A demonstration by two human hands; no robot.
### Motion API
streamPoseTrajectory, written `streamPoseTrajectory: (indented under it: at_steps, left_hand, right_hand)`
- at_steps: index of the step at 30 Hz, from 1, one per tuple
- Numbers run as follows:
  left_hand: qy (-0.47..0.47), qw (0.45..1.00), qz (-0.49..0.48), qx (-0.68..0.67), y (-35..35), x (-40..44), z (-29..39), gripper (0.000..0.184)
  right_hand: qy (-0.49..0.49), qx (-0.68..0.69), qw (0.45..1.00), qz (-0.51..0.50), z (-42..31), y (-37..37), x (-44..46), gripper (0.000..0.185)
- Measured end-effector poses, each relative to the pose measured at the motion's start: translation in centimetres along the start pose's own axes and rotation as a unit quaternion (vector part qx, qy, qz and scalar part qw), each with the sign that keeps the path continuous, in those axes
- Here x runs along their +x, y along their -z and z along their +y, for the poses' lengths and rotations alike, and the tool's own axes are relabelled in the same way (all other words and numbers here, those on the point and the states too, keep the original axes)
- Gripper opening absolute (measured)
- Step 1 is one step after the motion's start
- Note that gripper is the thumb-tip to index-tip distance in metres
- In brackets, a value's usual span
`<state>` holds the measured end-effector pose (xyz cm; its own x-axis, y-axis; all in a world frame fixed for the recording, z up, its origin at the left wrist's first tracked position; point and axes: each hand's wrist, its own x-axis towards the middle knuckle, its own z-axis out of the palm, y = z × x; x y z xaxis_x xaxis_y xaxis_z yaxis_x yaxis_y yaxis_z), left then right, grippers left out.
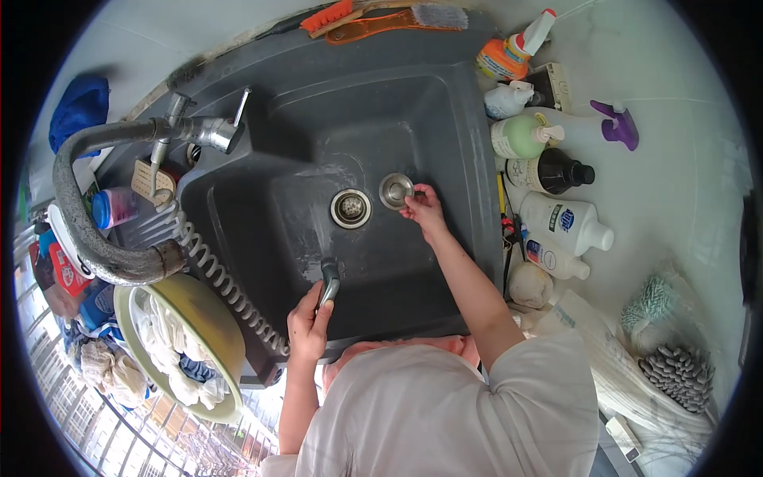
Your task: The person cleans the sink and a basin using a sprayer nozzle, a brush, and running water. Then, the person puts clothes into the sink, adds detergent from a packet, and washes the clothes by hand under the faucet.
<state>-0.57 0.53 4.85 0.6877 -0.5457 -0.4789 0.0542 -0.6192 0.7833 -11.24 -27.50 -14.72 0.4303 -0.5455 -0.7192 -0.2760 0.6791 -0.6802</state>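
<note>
In the dark grey sink [397, 286], my left hand [308, 322] is closed around the handle of a spray head [328, 278] near the front. A stream of water runs from the head toward the round metal drain [350, 208]. My right hand [425, 211] pinches the rim of a small round metal strainer cup [396, 191], held just right of the drain. A coiled white hose [226, 282] runs down the sink's left side toward my left hand.
A curved metal faucet [71, 199] rises at the left, above a yellow-green basin [230, 326] of white cloths. Brushes [381, 28] lie along the back edge. Several bottles [560, 222] and a spray bottle [505, 57] line the right side.
</note>
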Motion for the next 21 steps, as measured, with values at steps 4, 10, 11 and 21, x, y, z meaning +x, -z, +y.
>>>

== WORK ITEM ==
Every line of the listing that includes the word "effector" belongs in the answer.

== TASK ANSWER ==
- Measured end-effector poses, each relative to the pose measured at the motion's start: translation in centimetres along the start pose's own axes and rotation as a unit quaternion (vector part qx, qy, qz and scalar part qw), each with the sign that keeps the path continuous, in those axes
`<state>` holds the measured end-effector pose (xyz cm; its own x-axis, y-axis; all in a world frame fixed for the recording, z up, its origin at the left wrist's first tracked position; point and axes: each hand's wrist, its own x-axis towards the middle knuckle, its own z-axis out of the palm, y = z × x; x y z xaxis_x xaxis_y xaxis_z yaxis_x yaxis_y yaxis_z), left then right, grippers left out.

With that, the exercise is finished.